Farklı olmalarına rağmen, birbirlerini büyük bir anlayış ve tolerans ile karşıladıklarını anlatırlar, birbirlerinin iyi taraflarını yüceltirler ve ayrıldıktan sonra da “şu müslümanların ne kadar kaba , görgüsüz ve gayri medeni” oldukları veya “şu hristiyanların bir kaşık suda yok edilmeleri gereği” üzerinde uzun tartışmalar yapılırdı.

BU DEFA, GERÇEKLER ORTAYA KONULDU…

Bu defa çok farklı bir toplantı yaşandı.

Aralarında diplomatlar, siyasetçiler ve bilim adamları olan grup, birbirine gerçkeleri söyledi.

Fransız Dışişleri Bakanı “İstanbul tılsımından yararlanıp, birbirimize çiçek atmak yerine, doğruları söyleyelim” diyerek buzları kırarken, Alman Dışişleri Bakanı Joschka Fischer Çok açıkça “Müslümanlar kendi kendilerine toleranslı davranabiliyorlar mı? Önce kendi hesaplaşmanızı yapmanız gerekmez mi?” sorularını sordu.

Iki günlük konferansta doğrular tartışıldı.

Müslümanlarla Hristiyanların kültürel açıdan hem birbirleri hem de kendi kendileriyle hesaplaşmalarının henüz bitmediği ortaya çıktı. Üzülerek söylememiz gerekir ki, Müslüman dünyasının durumu, Hristiyanlarınkine oranla çok daha ağır. Bizler daha kendi eleştirilerimizi yapamadığımız gibi, çoğumuzdaki demokrasi eksikliği (Allahtan Türkiye hariç) İslamın, bir baskı rejimi gibi kullanılmasına yol açıyor.

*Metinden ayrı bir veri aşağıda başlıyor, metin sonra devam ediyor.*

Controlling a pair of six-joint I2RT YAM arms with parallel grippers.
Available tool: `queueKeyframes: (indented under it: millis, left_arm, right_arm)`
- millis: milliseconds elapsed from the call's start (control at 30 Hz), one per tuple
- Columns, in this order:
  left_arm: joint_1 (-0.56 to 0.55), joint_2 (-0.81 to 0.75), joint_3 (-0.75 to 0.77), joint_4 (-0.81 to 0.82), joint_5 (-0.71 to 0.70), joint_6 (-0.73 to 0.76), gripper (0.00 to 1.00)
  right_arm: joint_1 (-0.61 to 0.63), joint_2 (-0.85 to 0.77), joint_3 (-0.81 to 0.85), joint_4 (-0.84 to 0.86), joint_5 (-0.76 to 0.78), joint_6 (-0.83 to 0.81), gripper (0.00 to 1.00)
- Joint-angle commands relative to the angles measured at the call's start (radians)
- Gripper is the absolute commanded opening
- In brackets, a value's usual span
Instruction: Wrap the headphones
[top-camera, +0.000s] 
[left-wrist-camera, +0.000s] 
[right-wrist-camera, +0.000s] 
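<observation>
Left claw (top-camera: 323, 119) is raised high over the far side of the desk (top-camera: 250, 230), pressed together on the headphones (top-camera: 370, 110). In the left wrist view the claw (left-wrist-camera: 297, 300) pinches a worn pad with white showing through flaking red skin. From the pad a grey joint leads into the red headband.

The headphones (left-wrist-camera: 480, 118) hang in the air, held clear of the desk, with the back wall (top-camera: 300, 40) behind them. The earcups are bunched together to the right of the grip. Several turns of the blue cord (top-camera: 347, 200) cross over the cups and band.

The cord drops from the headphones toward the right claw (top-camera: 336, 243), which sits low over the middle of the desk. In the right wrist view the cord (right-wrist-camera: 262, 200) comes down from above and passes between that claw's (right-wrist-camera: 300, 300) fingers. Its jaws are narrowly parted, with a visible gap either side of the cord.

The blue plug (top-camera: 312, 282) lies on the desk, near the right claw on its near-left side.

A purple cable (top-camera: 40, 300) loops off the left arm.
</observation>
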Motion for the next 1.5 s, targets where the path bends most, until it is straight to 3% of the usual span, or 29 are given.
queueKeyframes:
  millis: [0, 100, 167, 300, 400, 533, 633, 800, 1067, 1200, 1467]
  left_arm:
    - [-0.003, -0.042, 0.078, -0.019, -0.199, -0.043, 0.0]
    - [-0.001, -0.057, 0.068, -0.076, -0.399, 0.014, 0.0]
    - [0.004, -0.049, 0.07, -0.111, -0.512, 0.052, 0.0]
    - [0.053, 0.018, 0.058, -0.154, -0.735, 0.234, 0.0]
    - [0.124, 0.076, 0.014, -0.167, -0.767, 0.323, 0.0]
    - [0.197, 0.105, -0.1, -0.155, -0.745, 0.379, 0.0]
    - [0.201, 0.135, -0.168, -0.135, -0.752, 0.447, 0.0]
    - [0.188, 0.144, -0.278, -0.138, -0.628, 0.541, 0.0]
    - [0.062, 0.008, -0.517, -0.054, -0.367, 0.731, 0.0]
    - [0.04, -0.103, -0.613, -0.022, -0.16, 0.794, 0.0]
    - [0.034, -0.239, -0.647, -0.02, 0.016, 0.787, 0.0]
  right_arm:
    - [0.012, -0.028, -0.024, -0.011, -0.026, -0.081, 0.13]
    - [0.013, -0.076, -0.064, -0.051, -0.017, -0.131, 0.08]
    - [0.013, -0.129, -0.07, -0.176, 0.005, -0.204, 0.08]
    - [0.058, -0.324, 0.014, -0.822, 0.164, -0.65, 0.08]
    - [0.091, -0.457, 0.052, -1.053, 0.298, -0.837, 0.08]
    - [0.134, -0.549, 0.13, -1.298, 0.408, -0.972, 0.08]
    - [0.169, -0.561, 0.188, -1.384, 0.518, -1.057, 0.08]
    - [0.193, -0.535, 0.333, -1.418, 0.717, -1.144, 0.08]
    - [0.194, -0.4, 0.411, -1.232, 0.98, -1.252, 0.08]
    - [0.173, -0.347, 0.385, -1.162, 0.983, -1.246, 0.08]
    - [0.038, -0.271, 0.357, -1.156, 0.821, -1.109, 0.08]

Konferasta benim not defterime takılan notları da şöyle özetlemek isterim:

- Müslümanlar, Hristiyanların kendilerine bakmalarından nee kadar rahatsız olduklarını, sanki her doğruyu kendileri bilirlermiş gibi davranmalarının yarattığı nefretin nasıl arttığını anlattılar.
- Konferansta iki türlü Müslüman vardı. Biri zengin, diğeri fakir. Zenginler sadece kendilerinden söz ettiler. Bir an için dahi fakir müslümanların sorunlarına değinmediler. Batıdan nasıl komplekslendiklerini anlatmakla yetindiler. Zenginliklerine rağmen etkinliklerini kullanamamanın ezikliğini gösterdiler ve sadece eleştiri yaptılar.
- Müslüman ülkeler, bugünkü suçlamalardan kurtulmak için demokrasiye geçmekten başka hiçbir çareleri olmadığını ilk defa gördüler. Tek adam ve baskılı sistemlerle bir yere gidemeyecekleri ortada.
- Hristiyanlarda farklı değillerdi. Onlar da, hala Müslümanlara ders vermekten vazgeçmiş değiller. En çok üstünde durdukları nokta “Müslümanlar kendilerine saygı gösterilmesini istiyorlarsa, onlar da ülkelerindeki Hristiyan azınlığa saygı göstersinler” idi.
- Toplantıya katılan Arap ülkeleri çok tepkiliydiler. Filistin konusunda daha sert konuşmalar ve daha sert açıklamalar beklediklerini söylediler. Oysa aynı ülkelerin Filistinliler için laftan başka hiçbir şey üretmedikleri ortada.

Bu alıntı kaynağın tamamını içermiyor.